The momentum behind the concept of General Practice working at scale has increased exponentially over the last couple of years.
Whilst this trend is a positive step towards realising the vision laid out in the GP Five-Year Forward View the multiple pressures facing GP practices (in particular the instability at practice owner level) will undoubtedly mean that more will need to be done to actively and proactively encourage and support collaborative working if the long-term stability and sustainability of general practice is to be secured.
The role CCGs and commissioners more generally have in this process cannot be understated. Having worked with both struggling practices and those looking to work collaboratively (whether via a practice merger, GP network or otherwise) there are clear and mutual benefits to commissioners who adopt a pro-active strategy when it comes to encouraging and supporting the concept of working at scale and the various options that are available to achieve it.
From a commissioners’ perspective, the core benefit of the strategy is that it focuses on providing planned proactive support as a means of addressing contractor instability which if left unchecked would spark the need for unplanned reactive measures (whether practice closures, caretaker providers or otherwise). Such measures can prove time consuming, expensive and destabilising.

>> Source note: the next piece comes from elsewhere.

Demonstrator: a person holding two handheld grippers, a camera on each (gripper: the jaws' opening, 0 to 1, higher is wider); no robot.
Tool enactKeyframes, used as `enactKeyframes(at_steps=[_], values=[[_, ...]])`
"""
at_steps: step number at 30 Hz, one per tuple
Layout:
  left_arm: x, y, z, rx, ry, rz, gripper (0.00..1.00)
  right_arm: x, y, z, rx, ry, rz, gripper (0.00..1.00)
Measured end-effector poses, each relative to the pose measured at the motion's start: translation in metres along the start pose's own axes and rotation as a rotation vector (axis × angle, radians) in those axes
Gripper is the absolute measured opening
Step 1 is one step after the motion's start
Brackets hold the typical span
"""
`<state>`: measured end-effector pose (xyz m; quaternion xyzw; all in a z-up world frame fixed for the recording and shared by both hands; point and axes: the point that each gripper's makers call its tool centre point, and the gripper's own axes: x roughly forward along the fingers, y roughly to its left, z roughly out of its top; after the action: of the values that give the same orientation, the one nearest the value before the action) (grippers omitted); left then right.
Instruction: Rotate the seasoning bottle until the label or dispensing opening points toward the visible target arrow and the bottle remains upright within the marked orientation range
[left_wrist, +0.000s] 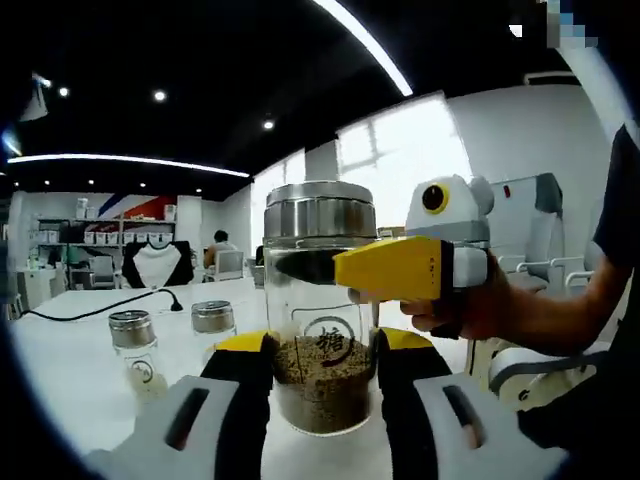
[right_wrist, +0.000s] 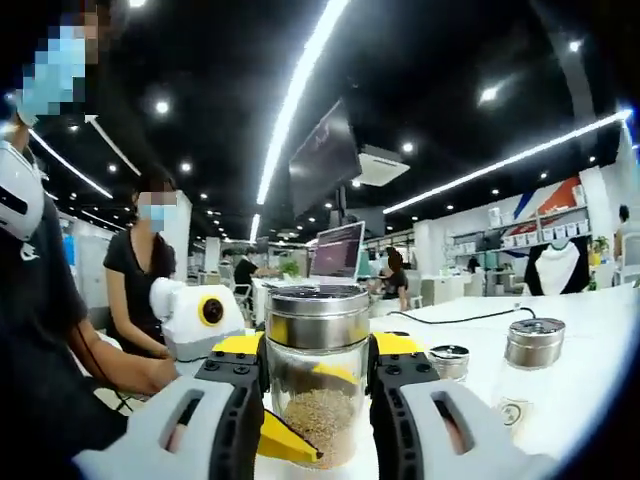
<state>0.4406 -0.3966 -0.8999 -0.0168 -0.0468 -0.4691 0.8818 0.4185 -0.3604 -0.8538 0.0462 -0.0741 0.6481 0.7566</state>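
A glass seasoning bottle with a steel lid stands upright on the white table, half full of brown grains. Its round black label faces the left gripper view. My left gripper is shut on the lower body, its yellow-tipped pads pressed to both sides. My right gripper is shut on the bottle just under the lid. From the right of the left gripper view, that right gripper reaches across the neck, held by a hand.
Two smaller shaker bottles stand to the left on the table, behind them a black cable. In the right gripper view they are on the right. A person in black stands at the left.
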Motion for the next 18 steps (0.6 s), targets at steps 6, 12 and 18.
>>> enactKeyframes(at_steps=[6,12,18], values=[[0.0,-0.022,0.003,-0.02,-0.003,-0.146,0.46,-0.009,0.017,0.01,0.019,-0.037,0.101,0.37],[-0.008,-0.029,0.004,0.003,0.033,-0.219,0.45,-0.013,0.022,0.012,0.068,-0.059,0.15,0.37],[-0.004,-0.006,-0.009,0.069,0.095,-0.044,0.44,-0.007,0.004,-0.001,0.026,-0.003,0.036,0.37]])
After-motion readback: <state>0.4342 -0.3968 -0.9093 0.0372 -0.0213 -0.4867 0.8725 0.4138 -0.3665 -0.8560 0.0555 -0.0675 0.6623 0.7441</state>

Given the benefits, there is real merit in every CCG actively adopting and prioritising a proactive strategy when it comes to supporting and encouraging those who are looking to work at scale. Whilst not an exhaustive list, such strategies should cover:
- Early engagement
The number one focus of any strategy should be the creation of those forums and resources necessary to spark early discussions on collaborative working. This will go a long way towards encouraging proactive collaborations that are planned properly and implemented positively and carefully.
- Contractual support
Any strategy for supporting working at scale should seek to both address the perceived rigidity and complexity which surrounds the handling of core NHS contracts and the process for approving sub-contracting arrangements. This perception can prove a real obstacle to those contractors looking to work in innovative and collaborative ways. It is, however, rare that a proposal (whether in its original form or with subtle alterations) is not capable of being realised within the flexibility (albeit limited) that already exists within the contract regulations. A prime example is understanding the types of individuals and (to the surprise of some commissioners) corporate entities that are capable of holding core NHS primary care contracts.
- Financial support
Whilst obvious, being open and transparent on the potential financial support available will be a crucial part of any strategy. Whether this support originates from resilience funding, the cost directions or otherwise, the funding that is available is usually one of the key factors for contractors (particularly those that are proceeding proactively as opposed to reactively) when it comes to the decision to proceed yet it remains one of the most uncertain and elusive areas.